◆ **WHAT IS EXPECTED**:
The answer must be a single number: the count of lines below that contain the string "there".

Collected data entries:
##########
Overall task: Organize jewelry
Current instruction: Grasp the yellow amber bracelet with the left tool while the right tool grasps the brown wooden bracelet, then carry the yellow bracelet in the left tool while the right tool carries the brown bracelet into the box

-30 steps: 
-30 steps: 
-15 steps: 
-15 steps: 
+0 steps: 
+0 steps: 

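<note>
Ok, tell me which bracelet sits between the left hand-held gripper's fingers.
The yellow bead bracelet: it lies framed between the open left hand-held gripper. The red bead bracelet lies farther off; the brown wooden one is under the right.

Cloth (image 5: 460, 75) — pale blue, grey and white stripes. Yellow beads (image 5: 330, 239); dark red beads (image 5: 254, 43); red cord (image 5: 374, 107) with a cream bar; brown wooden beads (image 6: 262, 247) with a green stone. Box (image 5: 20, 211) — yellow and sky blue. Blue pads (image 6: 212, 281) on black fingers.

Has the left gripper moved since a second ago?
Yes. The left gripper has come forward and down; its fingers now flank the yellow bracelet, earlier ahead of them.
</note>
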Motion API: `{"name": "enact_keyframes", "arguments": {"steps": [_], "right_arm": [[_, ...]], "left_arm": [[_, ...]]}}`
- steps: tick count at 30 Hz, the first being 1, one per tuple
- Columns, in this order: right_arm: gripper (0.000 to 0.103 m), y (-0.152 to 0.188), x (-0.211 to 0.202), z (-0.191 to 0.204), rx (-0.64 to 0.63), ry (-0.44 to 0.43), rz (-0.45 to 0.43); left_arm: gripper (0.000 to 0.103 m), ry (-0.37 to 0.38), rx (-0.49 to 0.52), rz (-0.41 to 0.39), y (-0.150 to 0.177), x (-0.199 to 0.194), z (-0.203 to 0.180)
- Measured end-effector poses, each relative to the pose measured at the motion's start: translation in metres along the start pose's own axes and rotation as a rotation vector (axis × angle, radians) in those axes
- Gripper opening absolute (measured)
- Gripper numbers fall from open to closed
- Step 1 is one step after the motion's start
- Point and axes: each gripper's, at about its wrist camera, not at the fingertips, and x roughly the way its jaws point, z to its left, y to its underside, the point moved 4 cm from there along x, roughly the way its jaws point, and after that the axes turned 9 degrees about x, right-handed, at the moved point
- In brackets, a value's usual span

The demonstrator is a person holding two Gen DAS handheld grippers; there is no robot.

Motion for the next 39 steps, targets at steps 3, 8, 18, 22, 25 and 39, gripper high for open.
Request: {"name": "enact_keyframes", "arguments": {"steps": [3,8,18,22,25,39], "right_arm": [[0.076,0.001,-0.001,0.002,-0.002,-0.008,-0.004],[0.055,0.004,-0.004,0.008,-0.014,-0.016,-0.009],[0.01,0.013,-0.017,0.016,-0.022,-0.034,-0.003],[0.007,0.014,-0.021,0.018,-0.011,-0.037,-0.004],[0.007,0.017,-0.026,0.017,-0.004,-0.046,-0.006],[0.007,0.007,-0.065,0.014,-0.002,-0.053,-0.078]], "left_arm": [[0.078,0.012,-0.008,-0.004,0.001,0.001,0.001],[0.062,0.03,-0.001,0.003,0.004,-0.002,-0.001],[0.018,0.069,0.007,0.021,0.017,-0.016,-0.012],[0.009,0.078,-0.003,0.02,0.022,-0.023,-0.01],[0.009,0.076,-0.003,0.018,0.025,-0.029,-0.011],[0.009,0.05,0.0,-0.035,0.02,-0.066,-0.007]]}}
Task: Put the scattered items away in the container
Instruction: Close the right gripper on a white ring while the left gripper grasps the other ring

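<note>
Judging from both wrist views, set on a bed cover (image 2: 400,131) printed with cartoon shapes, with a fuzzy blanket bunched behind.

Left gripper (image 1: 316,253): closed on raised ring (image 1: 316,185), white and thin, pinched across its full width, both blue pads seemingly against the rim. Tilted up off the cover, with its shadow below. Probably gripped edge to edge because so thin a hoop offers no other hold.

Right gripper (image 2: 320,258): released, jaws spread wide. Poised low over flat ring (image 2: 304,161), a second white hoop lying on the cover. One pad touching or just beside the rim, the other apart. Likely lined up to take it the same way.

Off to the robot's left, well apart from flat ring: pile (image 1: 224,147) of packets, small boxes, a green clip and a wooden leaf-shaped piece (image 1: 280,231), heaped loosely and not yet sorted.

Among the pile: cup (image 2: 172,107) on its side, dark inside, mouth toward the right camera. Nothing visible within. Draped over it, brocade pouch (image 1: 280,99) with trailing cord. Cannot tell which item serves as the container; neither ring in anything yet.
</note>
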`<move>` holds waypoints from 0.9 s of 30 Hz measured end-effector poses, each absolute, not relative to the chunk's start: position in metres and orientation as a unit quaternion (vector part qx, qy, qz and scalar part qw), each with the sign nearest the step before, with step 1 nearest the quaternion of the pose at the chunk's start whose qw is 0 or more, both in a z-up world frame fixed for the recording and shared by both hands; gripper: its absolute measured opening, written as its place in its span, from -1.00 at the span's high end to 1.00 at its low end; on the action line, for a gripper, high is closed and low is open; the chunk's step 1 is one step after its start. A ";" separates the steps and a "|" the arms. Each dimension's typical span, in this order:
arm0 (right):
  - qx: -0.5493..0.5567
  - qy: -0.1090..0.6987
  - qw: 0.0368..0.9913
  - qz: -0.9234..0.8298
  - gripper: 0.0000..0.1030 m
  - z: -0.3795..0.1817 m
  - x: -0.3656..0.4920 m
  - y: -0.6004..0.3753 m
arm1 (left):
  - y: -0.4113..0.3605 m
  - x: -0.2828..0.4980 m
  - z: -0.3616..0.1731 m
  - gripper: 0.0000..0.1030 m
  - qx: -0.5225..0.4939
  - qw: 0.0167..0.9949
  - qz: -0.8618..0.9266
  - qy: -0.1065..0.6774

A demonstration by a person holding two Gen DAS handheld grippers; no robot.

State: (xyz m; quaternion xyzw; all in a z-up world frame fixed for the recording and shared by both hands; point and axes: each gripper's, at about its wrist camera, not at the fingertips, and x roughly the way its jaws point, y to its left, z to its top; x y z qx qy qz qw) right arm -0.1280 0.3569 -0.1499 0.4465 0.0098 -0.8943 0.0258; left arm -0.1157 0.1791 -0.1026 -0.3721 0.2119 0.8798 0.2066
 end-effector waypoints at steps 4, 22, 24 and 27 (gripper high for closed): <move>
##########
◆ **REPLY**:
2